With fuel, transport and business costs on the rise, and the economy heading into a recession, today’s troubled economic times are at the top of everyone’s minds.
Due to a slowdown in the global economy and the credit crisis, many organizations are having to find ways to stay efficient and competitive.
Distributors such as Ingram Micro and Avnet Technology Solutions (ATS) feel the economic pressures from increased fuel costs, and so have revised their shipping charges to reflect that. Ingram Micro increased the minimum requirements of its orders to qualify for free shipping and also introduced a $2 handling fee for all invoice orders last summer. ATS also felt increased financial pressures and so, the distributor decided to pass on fuel surcharges to its partner community beginning last year August 1.
John Paget, president of Avnet Technology Solutions, Global, said ATS isn’t looking to make any money off of these recently announced fuel surcharges.
“What we’ve done is we’ve taken a look at fuel surcharges and we’ve made the decision to pass through those fuel surcharges to the partner community,” Paget said. “We’re not expecting to make money on the fuel surcharges because we’re not in the shipping business; we’re in the solutions business of IT. That fuel surcharge is flowing through and we decided that whatever we get charged, that’s the amount that we’ll pass through.”
On the solutions front, businesses are now turning towards virtualization and other green IT solutions and practices to help trim costs and stay productive.
According to Sebastian Ruest, vice-president of services research at Toronto-based IDC Canada, troubled economic times are the times in which IT departments need to look to their service providers to help them improve their business models and practices.
The more IT budgets continue to shrink, Ruest said so will the number of IT projects as well.“People (will be) looking to extend the lifecycle of their infrastructure” instead of otherwise renewing their hardware purchases, Ruest warns.
But even in light of these tough economic times, he advises businesses to still keep up with innovative solutions and strategies that will keep them competitive and productive in the marketplace.
“Let’s assume that all (businesses are) going to do now is keep the lights on, and that the crisis doesn’t last that long,” he hypothesizes. “The organization will find itself at a real disadvantage because they didn’t keep up with the other organizations,” he adds.

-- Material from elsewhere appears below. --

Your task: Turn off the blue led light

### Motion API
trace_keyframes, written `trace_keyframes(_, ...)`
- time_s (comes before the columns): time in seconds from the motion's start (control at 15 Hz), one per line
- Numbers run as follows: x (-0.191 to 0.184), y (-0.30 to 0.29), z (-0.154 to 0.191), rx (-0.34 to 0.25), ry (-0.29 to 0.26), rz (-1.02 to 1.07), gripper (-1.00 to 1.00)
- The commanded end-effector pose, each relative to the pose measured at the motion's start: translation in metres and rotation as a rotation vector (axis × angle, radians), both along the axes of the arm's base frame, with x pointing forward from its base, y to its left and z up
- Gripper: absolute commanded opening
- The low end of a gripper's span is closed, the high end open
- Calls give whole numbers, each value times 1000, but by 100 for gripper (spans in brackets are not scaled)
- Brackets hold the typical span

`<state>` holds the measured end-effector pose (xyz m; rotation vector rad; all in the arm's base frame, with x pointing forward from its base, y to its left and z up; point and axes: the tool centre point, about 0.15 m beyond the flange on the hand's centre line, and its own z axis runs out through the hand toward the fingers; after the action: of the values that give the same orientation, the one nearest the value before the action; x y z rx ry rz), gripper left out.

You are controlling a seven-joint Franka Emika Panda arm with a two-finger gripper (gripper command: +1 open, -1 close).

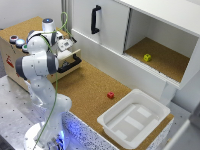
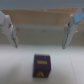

Innovative solutions though, should be ones that are considered “lower-risk innovation” as opposed to ones that are on the “bleeding edge,” he advises.Businesses who utilize outsourcing can also see their financial costs go down too. IT departments can look at eliminating unnecessary hardware within their business and can consolidate resources and hardware, which can then be managed and monitored by a third party organization.
IT decision makers also need to be extra cautious says Jason Brommet, a senior product marketing manager with Microsoft Canada.“(With strained IT budgets), everything is going to be under the microscope,” he said.
Ricky Mak, analyst for SMB and channels research at IDC Canada, said given the current economic climate, IDC forecasts SMBs to spend money in areas such as wireless LAN, notebook PCs, security software and appliances, and hosted infrastructure services, to name a few, not only in 2009, but in the years ahead as well.